Comparison of ML Frameworks
Last updated
Last updated
There are several popular frameworks for DNNs and classical ML. All widely used frameworks are open source. Most but not all support GPU acceleration.
TensorFlow (by Google): Offers training, distributed training, and inference (TensorFlow Serving) as well as other capabilities such as TFLite (mobile, embedded), Federated Learning (compute on end-user device, share learnings centrally), TensorFlow.js, (web-native ML), TFX for platform etc. TensorFlow is widely adopted, especially in enterprise/production-grade ML.
Keras (also by Google): A higher-level wrapper around TensorFlow and other frameworks such as R and CNTK, which form the “backend” to Keras in this context.
PyTorch (by Facebook): An easy-to-use framework known for rapid prototyping. Facebook recently merged Caffe2 into the PyTorch project to support productionalizing and serving PyTorch-based models. PyTorch is especially popular in the research community.
Fast.ai (by Fast.ai team): A library that sits on top of PyTorch to simplify and accelerate deep learning training. Fast.ai is very new and its full reach is not yet known.
Microsoft Cognitive Toolkit* (by Microsoft): A framework focused on large-scale production deployments. The community is small relative to other frameworks. * Formerly CNTK
MXNet (by Apache but associated with Amazon): An open source deep learning framework focused on large-scale production deployments. MXNet is popular at Microsoft, Intel, and Amazon but not in the research community.
Gluon (by Amazon and Microsoft): An attempt to create a Keras-like API layer for MXNet and CNTK. Gluon is not very popular.
Chainer (by a Japanese company called Preferred Networks): A deep learning framework that is popular in Japan and supported by tech giants such as IBM, NVIDIA, AWS, and Intel. That said, the Chainer community is relatively small.
PaddlePaddle (by Baidu): A scalable deep learning platform originally developed for use on Baidu products that is focused on large-scale production deployments. The PaddlePaddle community is relatively small.
Deeplearning4j (by Konduit, related to Eclipse): A deep learning programming library built for companies that need support for Java and Scala. The community is relatively small.
Caffe & Caffe2 (by UC Berkeley): A deep learning framework that is especially suited to image classification and image segmentation. Caffe is not popular anymore but Facebook created a successor called Caffe2 which was recently merged into PyTorch.
These frameworks are mostly used for “Classical ML” rather than Deep Learning:
XGBoost: An open-source library built for one of the most common machine learning algorithms, gradient boosting.
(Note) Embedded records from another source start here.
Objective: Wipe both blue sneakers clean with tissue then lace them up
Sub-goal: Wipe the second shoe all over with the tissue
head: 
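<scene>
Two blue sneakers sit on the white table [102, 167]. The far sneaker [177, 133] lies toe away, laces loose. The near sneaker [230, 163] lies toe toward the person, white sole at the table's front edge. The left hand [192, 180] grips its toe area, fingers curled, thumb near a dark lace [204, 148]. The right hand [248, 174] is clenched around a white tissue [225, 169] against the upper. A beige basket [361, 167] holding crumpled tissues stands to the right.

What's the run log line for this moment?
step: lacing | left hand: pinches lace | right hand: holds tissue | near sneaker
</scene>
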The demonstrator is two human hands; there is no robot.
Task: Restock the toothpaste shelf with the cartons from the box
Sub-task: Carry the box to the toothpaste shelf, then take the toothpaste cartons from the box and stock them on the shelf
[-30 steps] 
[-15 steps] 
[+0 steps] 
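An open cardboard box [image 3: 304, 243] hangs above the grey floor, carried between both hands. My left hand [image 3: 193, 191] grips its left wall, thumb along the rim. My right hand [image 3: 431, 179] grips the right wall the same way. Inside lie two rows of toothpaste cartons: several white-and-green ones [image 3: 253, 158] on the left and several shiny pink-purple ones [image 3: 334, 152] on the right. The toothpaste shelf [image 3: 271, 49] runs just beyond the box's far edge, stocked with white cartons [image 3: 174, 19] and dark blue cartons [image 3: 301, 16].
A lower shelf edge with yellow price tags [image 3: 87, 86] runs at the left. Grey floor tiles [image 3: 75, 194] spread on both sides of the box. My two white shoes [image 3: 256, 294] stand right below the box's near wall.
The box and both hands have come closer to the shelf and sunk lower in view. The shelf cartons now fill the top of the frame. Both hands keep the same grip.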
The community is very large.
Scikit-learn: A machine learning library that provides algorithms for many standard machine learning tasks such as clustering, regression, classification, dimensionality reduction, and more. The community is very large.
Other popular machine learning libraries are typically used when preparing data for later use in ML frameworks. These include:
NumPy (arrays & linear algebra library)
SciPy (scientific computing library)
Pandas (data extraction & preparation)
Matplotlib (plotting & data visualization)